I thought people would stop asking if this was my first after I wasn’t pregnant anymore. I don’t know why, of course they don’t. Except I feel even more awkward now mentioning our dead daughter because here is this happy, squirmy newborn and I feel like the question is more “is this the first time you’re having to wake up 3 times a night to tend a crying baby” or “is the first time you’ve experienced the joy of snuggling your brand new baby,” to which the answers are of course yes. But no, he’s not our first. First living. I have to think it silently in my head, most of the time. Even family – no one wants to think about a dead baby when you’re over the moon about a living one, so in my head I add “living” and try not to correct them out loud. But no, it wasn’t actually my husband’s first Father’s Day, and Levi’s not the first grandchild, and I know it would be more cheerful if he was, but.

There is also a big debate about who he looks most like, me or Dan. Everyone is very certain, but there are a similar number of people in both camps. The only people who aren’t certain are Dan and I. I don’t know which one of us he looks most like, but the thing I don’t say is that the person Levi currently looks the most like is Amy.
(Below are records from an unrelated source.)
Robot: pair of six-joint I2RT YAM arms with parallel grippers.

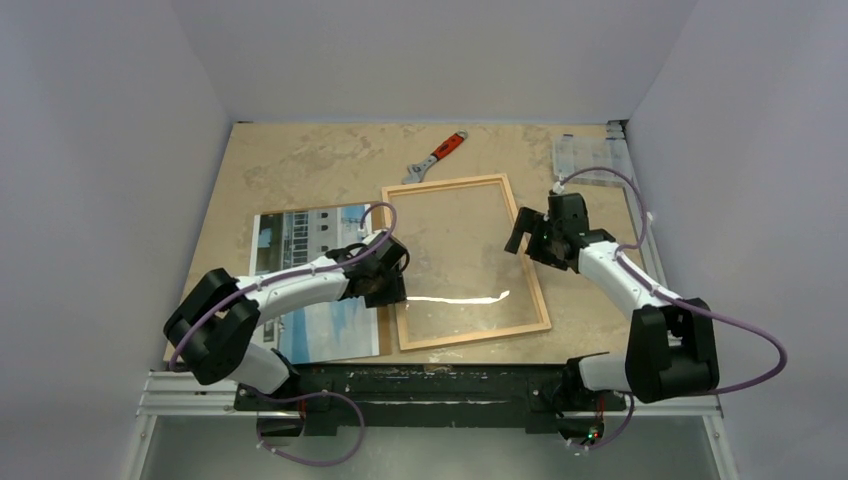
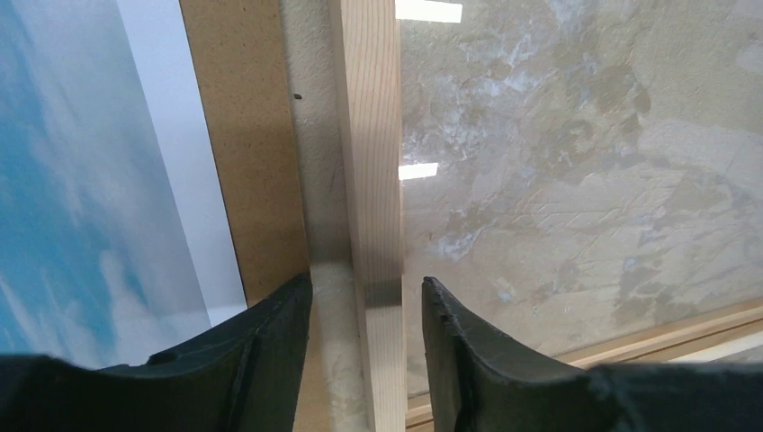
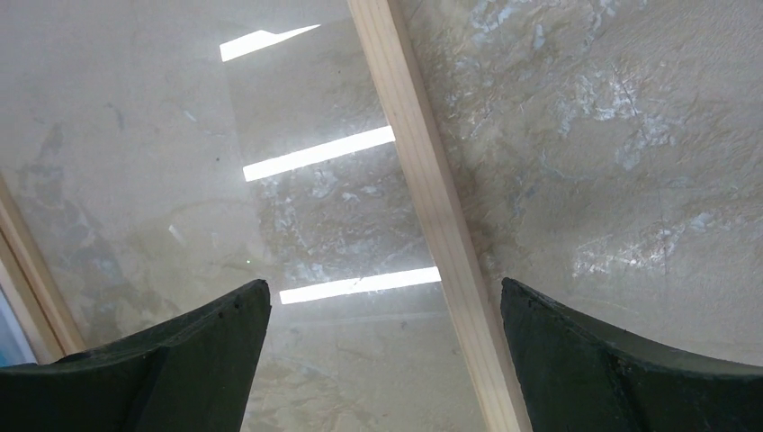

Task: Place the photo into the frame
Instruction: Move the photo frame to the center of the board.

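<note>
The frame point(image 1: 445, 182), thin light wood with clear glazing, lies flat in the middle of the table. The photo point(image 1: 300, 235) lies face up to its left on a brown backing board point(image 2: 243, 135); its blue sky shows in the left wrist view point(image 2: 72, 180). My left gripper point(image 1: 388, 290) is open, and its fingers point(image 2: 366, 297) straddle the frame's left strip point(image 2: 369, 135) with a gap on both sides. My right gripper point(image 1: 527, 240) is wide open and empty, and it hangs point(image 3: 385, 297) over the frame's right strip point(image 3: 423, 180).
A wrench with a red handle point(image 1: 436, 156) lies behind the frame. A clear plastic box point(image 1: 590, 160) sits at the back right corner. Grey walls close in the table on the left, right and back.
</note>
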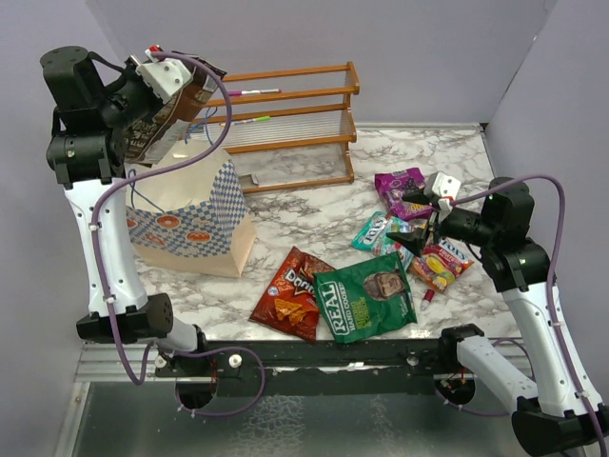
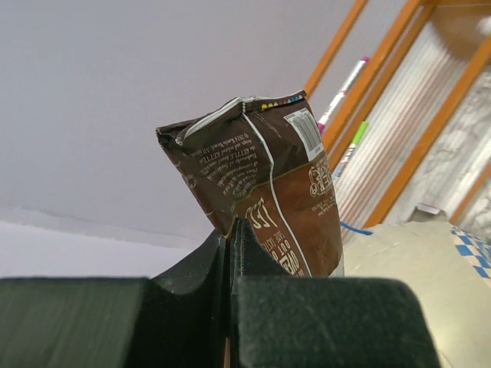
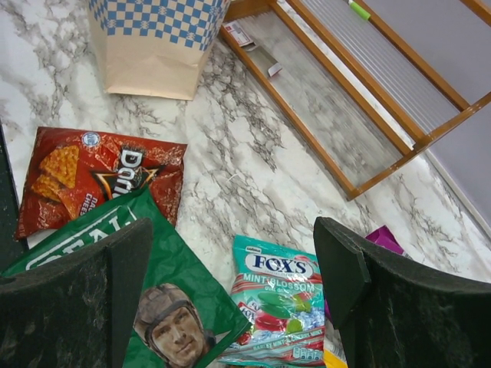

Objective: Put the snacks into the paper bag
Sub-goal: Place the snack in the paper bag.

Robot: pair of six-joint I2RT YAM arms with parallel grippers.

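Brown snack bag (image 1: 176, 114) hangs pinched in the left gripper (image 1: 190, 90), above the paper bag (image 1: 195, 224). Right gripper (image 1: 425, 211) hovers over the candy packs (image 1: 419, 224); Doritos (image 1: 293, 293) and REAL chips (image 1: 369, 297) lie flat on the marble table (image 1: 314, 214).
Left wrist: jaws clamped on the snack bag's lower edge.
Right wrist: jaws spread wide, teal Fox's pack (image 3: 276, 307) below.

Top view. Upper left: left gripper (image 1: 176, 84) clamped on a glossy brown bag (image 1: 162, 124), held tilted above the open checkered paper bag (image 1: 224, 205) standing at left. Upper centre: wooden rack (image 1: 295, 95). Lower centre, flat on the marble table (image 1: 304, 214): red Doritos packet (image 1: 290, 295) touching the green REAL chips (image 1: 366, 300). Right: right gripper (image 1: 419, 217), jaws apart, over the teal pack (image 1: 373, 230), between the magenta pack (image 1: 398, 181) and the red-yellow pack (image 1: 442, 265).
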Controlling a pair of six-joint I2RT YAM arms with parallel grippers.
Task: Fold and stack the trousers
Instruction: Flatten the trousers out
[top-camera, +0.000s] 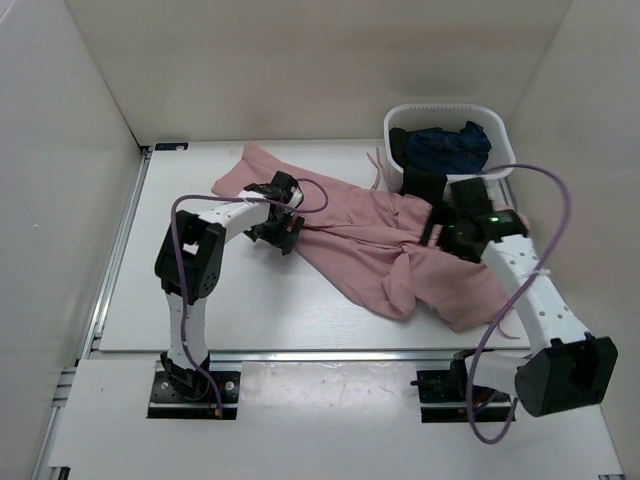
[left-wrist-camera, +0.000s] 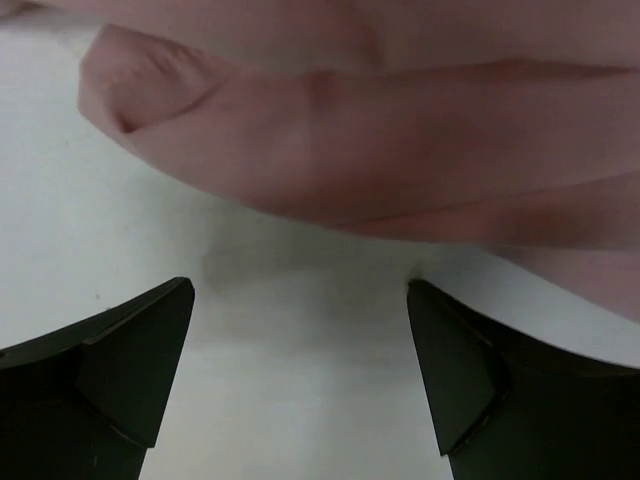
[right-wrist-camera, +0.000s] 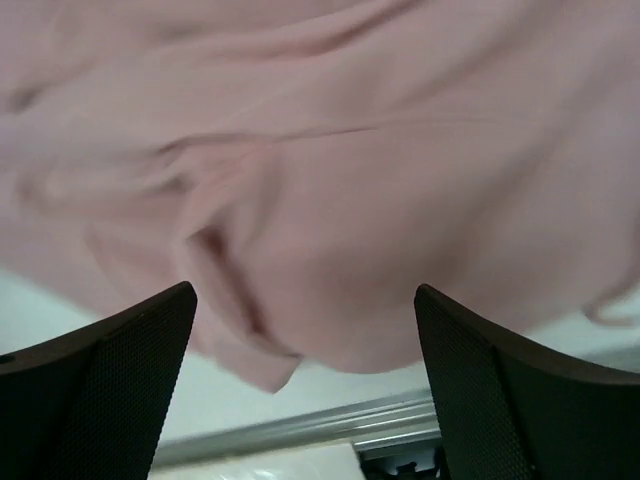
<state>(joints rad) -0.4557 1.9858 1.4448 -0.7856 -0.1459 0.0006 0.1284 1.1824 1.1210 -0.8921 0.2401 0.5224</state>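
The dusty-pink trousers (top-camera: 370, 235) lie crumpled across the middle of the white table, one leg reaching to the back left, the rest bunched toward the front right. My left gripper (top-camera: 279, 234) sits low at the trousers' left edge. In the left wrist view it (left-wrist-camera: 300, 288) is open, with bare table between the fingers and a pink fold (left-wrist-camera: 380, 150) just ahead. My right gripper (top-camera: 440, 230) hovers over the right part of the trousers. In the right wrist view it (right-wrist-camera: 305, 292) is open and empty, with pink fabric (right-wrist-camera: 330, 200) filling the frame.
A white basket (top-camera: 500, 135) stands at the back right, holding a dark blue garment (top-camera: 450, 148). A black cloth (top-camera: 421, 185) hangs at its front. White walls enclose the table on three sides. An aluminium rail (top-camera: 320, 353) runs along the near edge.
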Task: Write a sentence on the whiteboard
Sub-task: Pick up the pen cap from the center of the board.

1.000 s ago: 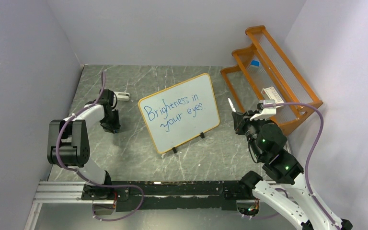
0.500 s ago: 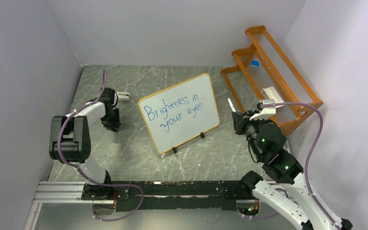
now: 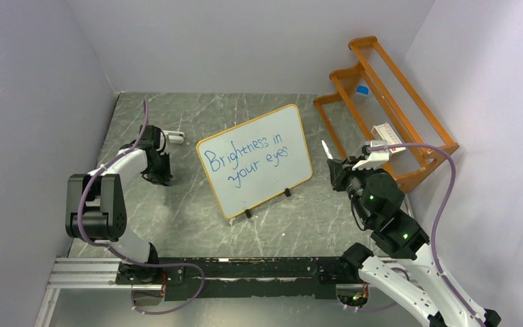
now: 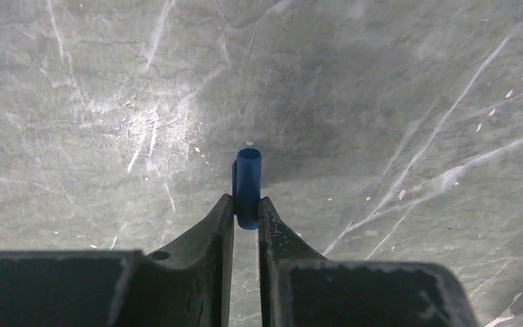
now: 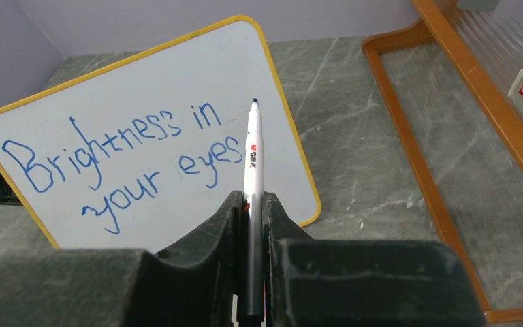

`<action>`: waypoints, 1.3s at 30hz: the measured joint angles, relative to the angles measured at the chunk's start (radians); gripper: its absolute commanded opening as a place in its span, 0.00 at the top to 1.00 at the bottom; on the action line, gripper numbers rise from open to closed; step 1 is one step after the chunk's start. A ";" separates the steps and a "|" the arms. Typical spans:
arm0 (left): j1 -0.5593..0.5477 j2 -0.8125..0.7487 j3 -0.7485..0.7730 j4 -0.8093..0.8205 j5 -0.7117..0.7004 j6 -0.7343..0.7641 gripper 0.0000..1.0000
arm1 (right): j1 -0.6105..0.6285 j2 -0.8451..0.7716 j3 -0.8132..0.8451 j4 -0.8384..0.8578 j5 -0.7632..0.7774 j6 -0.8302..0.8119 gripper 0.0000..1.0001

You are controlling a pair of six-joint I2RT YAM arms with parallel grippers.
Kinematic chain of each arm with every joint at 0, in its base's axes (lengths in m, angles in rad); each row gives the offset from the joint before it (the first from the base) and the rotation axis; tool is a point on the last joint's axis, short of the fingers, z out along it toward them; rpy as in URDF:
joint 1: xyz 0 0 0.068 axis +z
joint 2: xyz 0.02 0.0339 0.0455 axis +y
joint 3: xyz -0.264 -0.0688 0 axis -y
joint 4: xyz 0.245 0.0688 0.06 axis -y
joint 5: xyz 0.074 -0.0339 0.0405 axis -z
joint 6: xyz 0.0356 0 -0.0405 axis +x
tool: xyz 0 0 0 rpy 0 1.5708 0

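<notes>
The whiteboard [image 3: 255, 160] stood on the table [image 3: 184, 211]; the rack [image 3: 408, 126] lay at its two o'clock, the eraser [image 3: 173, 135] at its ten o'clock

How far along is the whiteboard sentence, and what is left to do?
The writing looks done: the sentence, "Brightness in your eyes", fills two blue lines on the whiteboard. In hand: the right gripper is shut on the marker, whose tip is bare and off the board, and the left gripper is shut on the blue cap. Probably left: cap the marker and set it down.
</notes>
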 measured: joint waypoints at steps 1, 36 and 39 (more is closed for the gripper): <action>0.000 -0.003 0.000 0.002 0.003 0.000 0.95 | 0.000 0.000 0.000 0.000 0.000 0.000 1.00; -0.033 -0.074 0.064 -0.051 -0.019 0.028 0.95 | 0.000 0.044 0.000 0.002 -0.084 -0.016 1.00; -0.048 -0.198 0.064 -0.044 -0.021 0.038 0.95 | 0.000 0.057 0.000 0.005 -0.126 -0.023 1.00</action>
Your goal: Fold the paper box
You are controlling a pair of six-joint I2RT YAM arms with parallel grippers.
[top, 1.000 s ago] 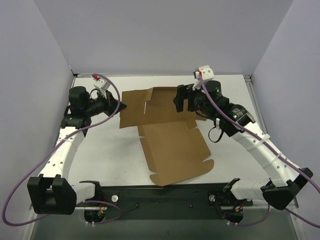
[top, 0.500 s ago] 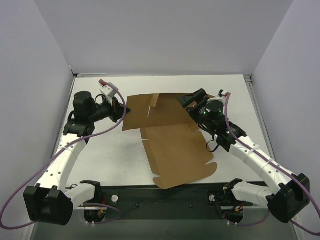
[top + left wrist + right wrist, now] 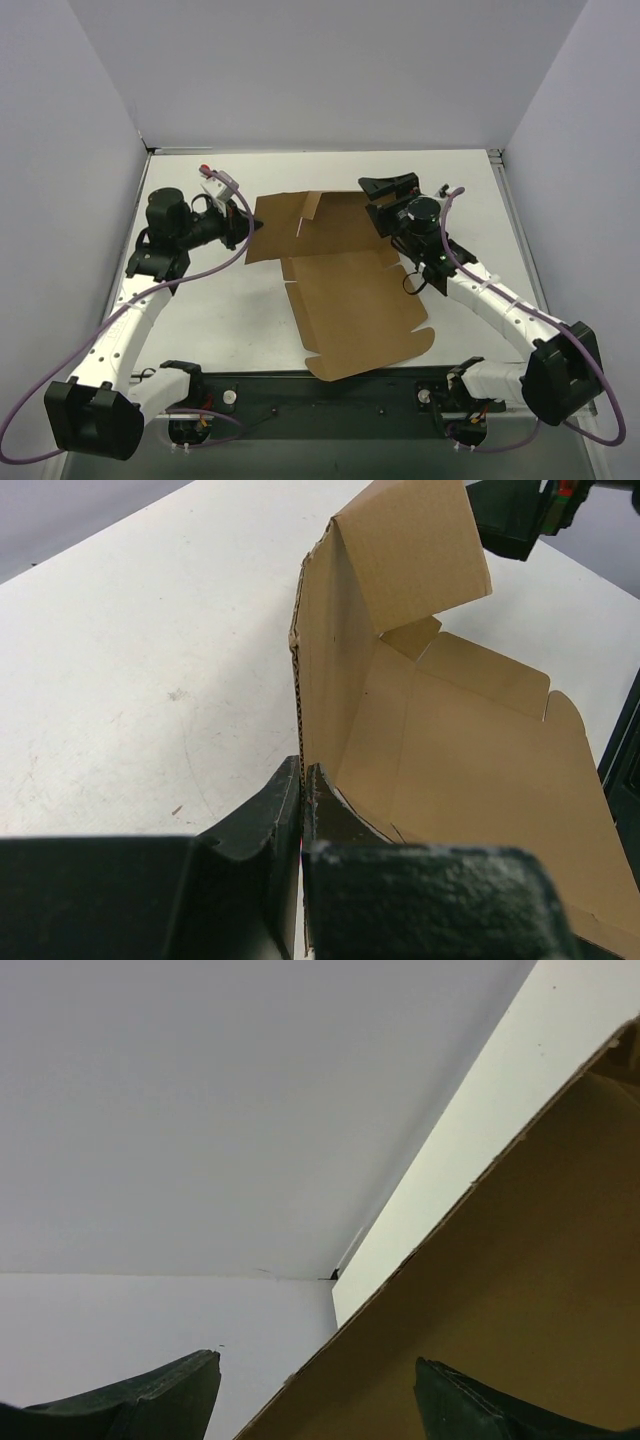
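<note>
The paper box [image 3: 350, 300] is a brown cardboard sheet lying mid-table, its near panel flat and its back left flap lifted. My left gripper [image 3: 248, 222] is shut on that flap's left edge. In the left wrist view the fingertips [image 3: 290, 785] pinch the upright cardboard wall [image 3: 340, 670], and a smaller flap [image 3: 415, 550] folds over at its top. My right gripper [image 3: 385, 203] is open at the sheet's back right part. In the right wrist view a slanted edge of the paper box [image 3: 520, 1290] runs between its spread fingers [image 3: 180, 1390], and the gripper [image 3: 318, 1400] holds nothing.
The white table [image 3: 200, 320] is walled in by grey panels at the left, back and right. The back wall [image 3: 250, 1110] fills most of the right wrist view. A black base rail [image 3: 320, 395] runs along the near edge.
My right gripper has swung round and tilted up toward the back wall, staying open. My left gripper has shifted slightly right with the flap in it, and the sheet moved a little with it.
</note>
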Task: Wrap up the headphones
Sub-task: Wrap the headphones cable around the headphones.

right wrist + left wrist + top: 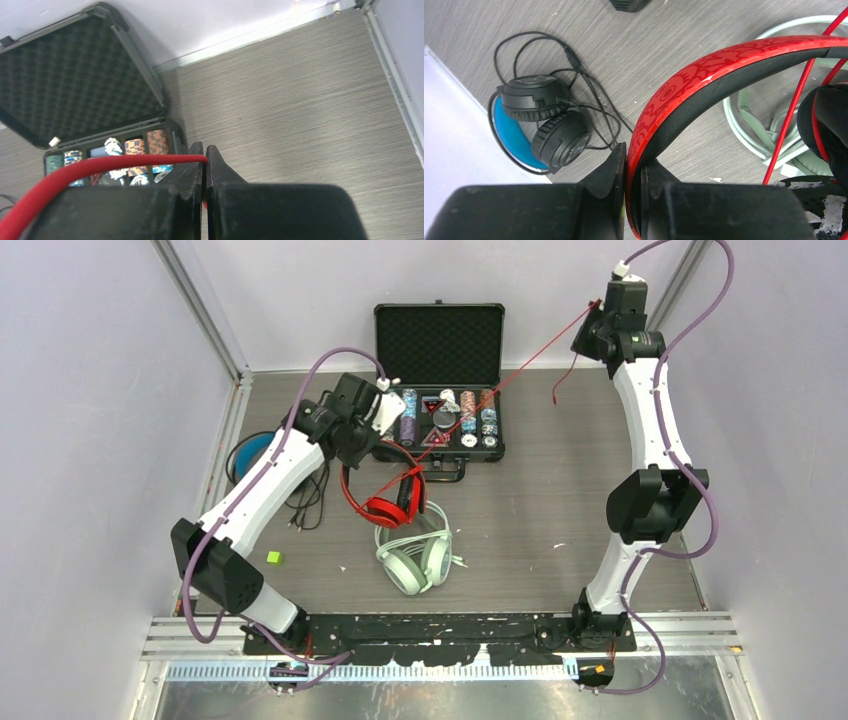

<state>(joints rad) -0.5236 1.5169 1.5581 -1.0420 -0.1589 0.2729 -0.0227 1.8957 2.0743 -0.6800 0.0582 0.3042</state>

I got out her pictures to reassure myself I wasn’t crazy and even Dan was surprised at the similarities – their faces share all the same features, the same shape, the same hairline. Siblings, through and through. So I don’t know if he has Dan’s nose or mine or where he gets the dimple on his chin, but if you want to know who he looks like most, it’s his dead sister. I don’t say that out loud, either. Seems like it would bring down the mood.

Which I don’t want to, because we’re not! Down. But I feel like I had to say these things somewhere, other than inside of my head. 

Our son is here, and he’s amazing, and we still kind of can’t believe we made it as far as we did and how lucky we are to have him.